The answer is easiest to see in terms of angular momentum. (Orbits are really all about angular momentum, more so than energy.) If you break free of Earth's immediate gravity, you're still in pretty much the same orbit as the Earth going around the Sun. You have to dump a lot of that angular momentum to reach Mercury or the Sun, and that takes quite a bit of work. Remember, escape speed from the Earth's surface is around 11 km/sec, but the Earth's orbital speed is around 30 km/sec. You have to dump about 7 km/sec to go into a sufficiently elliptical orbit to reach Mercury and then you need to dump another 20-something km/sec to circularize the orbit. You have to dump almost all your orbital velocity it to reach the Sun at all (even on an elliptical orbit that reaches the Earth, I figure you need to drop down to 3 km/sec at Earth's orbit to reach the surface of the Sun). On the other hand, escaping completely from a circular orbit requires less than 45% more speed, so escaping the solar system completely requires less delta-v than going to Mercury. (It takes about 15 km/sec to reach Pluto's orbit, making yours ultimately circular.)

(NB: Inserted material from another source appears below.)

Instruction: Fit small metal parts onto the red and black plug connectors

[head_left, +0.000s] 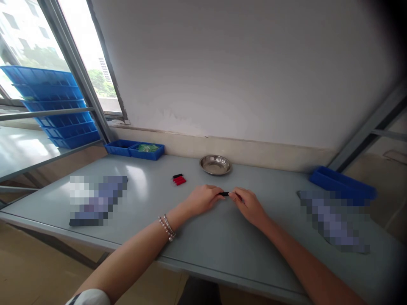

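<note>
Between my two hands is a small black rod-shaped piece (224, 194), held level just above or on the grey table. The fingertips of my left hand (205, 198) pinch its left end. At its other end, my right hand (249, 205) closes thumb and fingers on it. Part of the piece is hidden by the fingers, so its exact kind is unclear. To the left lie a similar black piece (178, 176) and several red pieces (179, 181) with thin ends. Behind my hands stands a shallow round metal bowl (216, 165).
Two small blue bins (146, 153) stand at the back left, one holding green-tinted plastic. Another blue bin (340, 182) is at the right. Blurred-out flat items (98, 201) lie on both sides of the table (143, 216). Stacked blue crates (63, 106) stand by the window.
</note>
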Demonstrator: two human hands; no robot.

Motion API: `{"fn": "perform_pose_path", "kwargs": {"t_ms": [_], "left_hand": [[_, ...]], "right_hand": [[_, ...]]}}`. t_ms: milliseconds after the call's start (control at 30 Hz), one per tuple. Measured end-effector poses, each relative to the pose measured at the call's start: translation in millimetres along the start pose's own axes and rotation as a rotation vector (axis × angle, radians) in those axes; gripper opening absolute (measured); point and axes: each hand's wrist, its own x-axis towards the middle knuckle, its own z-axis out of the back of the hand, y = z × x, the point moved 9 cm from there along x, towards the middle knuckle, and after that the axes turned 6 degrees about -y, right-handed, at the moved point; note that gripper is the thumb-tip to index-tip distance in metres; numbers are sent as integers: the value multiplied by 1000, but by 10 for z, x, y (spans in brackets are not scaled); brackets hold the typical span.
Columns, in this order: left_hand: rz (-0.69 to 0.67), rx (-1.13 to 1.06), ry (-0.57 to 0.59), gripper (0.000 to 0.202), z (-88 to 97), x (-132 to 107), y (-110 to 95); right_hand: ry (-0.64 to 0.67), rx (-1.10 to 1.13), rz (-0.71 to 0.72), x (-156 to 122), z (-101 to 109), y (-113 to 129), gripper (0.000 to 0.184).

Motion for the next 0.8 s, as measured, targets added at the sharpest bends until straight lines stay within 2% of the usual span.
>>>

...quite a complex orbit, with mercurial days...
Yeah, but the emo nights are the worst. Planets can be so bipolar!
Stressed? Me? Of course not. Stress is what a rubber band feels before it breaks, silly.
200km! Wow, that's incredibly close to Mercury. For comparison's sake, geosynchronous orbit (where all our TV and most communication satellites live) are at 36,371 km from earth, 181 times as far as this probe went to mercury. Even the highest resolution earth imaging satellites we have orbit at around 500km.
While you can't scoop up the dirt, being that close for visuals has to be nearly as good as landing there...
Love many, trust a few, do harm to none.